◆ Work required ◆
Where a line holds the word "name", copy that line from the data below.

◆ Exercise data ◆

+===+

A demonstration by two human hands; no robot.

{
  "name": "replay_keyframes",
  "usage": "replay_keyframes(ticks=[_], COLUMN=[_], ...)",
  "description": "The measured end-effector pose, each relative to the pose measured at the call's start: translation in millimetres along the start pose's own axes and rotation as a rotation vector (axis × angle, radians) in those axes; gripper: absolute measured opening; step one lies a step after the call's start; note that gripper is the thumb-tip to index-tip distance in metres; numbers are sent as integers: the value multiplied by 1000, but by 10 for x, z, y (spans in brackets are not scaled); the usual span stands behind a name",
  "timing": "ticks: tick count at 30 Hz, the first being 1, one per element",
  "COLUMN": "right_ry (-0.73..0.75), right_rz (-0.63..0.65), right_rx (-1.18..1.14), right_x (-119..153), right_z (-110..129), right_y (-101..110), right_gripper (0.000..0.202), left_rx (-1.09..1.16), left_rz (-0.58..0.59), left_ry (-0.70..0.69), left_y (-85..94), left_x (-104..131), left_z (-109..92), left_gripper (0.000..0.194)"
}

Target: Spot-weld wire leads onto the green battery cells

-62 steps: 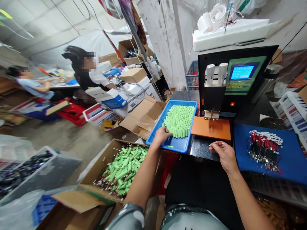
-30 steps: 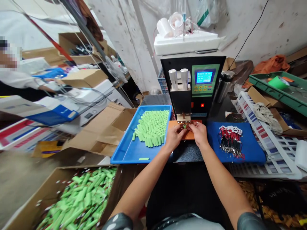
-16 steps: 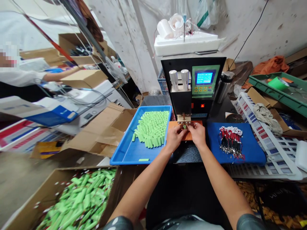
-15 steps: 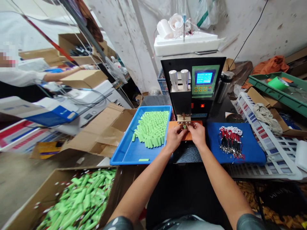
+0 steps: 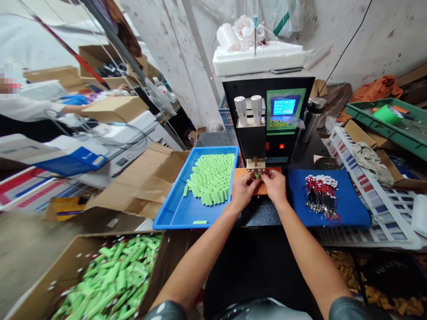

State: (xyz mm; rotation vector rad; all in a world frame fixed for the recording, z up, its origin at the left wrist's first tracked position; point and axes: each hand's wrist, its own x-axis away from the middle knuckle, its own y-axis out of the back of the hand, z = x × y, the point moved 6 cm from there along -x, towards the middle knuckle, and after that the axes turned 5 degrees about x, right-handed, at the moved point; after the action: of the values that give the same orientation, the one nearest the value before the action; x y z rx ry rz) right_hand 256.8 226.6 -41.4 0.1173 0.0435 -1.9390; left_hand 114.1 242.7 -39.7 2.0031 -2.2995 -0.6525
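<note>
Under the electrodes of a black spot welder (image 5: pixel 251 142), my left hand (image 5: pixel 243 189) pinches a small green battery cell (image 5: pixel 257 176) from the left. My right hand (image 5: pixel 273 184) is closed at the cell's right side, its fingertips by the electrode tips; what they pinch is too small to make out. A thin wire end shows below the cell, between the hands. Both hands rest over an orange pad (image 5: pixel 262 191). Left of them, a blue tray (image 5: pixel 176 215) holds many green cells (image 5: pixel 213 178). To the right, red and black wire leads with white connectors (image 5: pixel 322 195) lie on a blue mat (image 5: pixel 353 206).
A carton (image 5: pixel 71 253) of green wired cells stands low at the left. A white plastic basket (image 5: pixel 393 222) and a green tray (image 5: pixel 400 138) are at the right. A steel flask (image 5: pixel 313 120) stands beside the welder. Another person's sleeve (image 5: pixel 30 111) shows far left.
My hands stay at the electrodes with the cell almost unmoved. The welder's screen display looks slightly different. At far left, the other person's arm has shifted.
</note>
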Motion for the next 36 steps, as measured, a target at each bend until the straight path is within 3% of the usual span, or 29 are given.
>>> replay_keyframes(ticks=[36], right_ry=[14], right_rz=[-20], right_rx=[8], right_x=[25], right_z=[79], right_y=[5], right_gripper=[25], left_rx=[6], left_rz=[3], left_ry=[2], left_y=[2], left_x=[-9], left_z=[-16], left_gripper=[28])
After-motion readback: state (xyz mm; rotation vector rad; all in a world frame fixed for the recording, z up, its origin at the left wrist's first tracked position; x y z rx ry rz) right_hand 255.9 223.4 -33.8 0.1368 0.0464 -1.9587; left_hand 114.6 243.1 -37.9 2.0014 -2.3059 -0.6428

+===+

◆ Exercise result ◆
  "name": "replay_keyframes",
  "description": "The measured end-effector pose, each relative to the pose measured at the call's start: translation in millimetres along the start pose's own axes and rotation as a rotation vector (axis × angle, radians) in those axes; gripper: absolute measured opening; step one lies a step after the call's start; note that gripper is the thumb-tip to index-tip distance in metres; numbers are sent as integers: the value multiplied by 1000, but by 10 for x, z, y (spans in brackets are not scaled); the usual span stands behind a name",

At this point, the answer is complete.